WHAT THE TASK REQUIRES – Find the string "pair" in the records. Copy each line that has it.

Items listed in a dataset:
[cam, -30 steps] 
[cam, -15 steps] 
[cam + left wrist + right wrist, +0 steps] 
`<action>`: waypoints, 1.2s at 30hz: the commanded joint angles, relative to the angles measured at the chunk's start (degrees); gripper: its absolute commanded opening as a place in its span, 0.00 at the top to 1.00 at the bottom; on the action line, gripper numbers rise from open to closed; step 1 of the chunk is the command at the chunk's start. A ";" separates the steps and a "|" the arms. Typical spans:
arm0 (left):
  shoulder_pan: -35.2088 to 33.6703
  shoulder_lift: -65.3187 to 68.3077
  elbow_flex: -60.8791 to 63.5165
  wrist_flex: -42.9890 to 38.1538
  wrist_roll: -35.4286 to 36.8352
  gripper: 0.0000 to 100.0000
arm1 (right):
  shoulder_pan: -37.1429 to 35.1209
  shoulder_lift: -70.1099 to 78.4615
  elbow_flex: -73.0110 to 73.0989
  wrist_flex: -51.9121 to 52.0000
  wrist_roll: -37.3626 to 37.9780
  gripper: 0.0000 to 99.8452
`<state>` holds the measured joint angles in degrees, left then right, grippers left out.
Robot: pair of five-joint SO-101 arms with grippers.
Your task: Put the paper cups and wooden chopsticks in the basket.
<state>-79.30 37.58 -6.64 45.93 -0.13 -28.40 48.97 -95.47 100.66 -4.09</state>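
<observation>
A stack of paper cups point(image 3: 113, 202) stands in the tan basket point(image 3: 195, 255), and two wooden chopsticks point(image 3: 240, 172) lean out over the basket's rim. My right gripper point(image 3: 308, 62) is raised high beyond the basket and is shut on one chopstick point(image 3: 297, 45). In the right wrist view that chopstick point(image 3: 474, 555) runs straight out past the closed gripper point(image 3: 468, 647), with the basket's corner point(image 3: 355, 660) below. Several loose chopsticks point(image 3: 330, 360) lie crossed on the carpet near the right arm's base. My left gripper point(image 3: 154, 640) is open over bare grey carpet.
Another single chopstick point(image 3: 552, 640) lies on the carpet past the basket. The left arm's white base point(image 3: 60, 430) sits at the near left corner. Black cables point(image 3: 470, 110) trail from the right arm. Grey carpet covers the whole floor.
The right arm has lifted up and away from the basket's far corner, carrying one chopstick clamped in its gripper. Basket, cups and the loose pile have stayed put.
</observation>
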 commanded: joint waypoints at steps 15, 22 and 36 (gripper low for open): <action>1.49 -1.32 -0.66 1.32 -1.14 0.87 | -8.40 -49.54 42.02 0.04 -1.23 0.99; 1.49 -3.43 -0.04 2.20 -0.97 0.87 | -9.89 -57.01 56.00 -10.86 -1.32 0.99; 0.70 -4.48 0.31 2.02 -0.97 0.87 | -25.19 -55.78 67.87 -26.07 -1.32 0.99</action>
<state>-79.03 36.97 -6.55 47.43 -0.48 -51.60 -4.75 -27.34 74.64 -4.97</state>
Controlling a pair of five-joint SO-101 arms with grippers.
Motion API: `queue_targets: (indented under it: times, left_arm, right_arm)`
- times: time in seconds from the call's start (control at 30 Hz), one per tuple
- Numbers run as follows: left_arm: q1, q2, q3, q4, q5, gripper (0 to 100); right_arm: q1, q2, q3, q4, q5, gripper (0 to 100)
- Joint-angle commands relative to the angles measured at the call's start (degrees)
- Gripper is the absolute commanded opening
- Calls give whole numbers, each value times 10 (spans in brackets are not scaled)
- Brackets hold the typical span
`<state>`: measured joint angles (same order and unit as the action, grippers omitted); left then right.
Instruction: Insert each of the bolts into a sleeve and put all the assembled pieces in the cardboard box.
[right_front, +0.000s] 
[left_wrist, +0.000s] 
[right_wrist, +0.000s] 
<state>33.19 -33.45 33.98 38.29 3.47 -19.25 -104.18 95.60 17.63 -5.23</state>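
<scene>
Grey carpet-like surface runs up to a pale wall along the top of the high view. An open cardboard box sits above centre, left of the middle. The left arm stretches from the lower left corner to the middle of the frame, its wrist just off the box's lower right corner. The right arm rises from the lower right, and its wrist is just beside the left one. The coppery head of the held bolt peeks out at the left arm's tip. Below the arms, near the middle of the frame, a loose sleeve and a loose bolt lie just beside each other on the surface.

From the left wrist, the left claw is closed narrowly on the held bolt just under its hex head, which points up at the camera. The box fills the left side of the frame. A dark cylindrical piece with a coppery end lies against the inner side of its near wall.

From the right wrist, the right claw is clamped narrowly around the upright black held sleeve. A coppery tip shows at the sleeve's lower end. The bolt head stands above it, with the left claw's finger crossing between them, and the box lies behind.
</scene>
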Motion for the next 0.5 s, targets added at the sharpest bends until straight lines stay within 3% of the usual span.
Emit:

SOLUTION –
Robot: pair of five-joint SO-101 arms with grippers.
Controlling a pair of five-joint SO-101 arms with grippers.

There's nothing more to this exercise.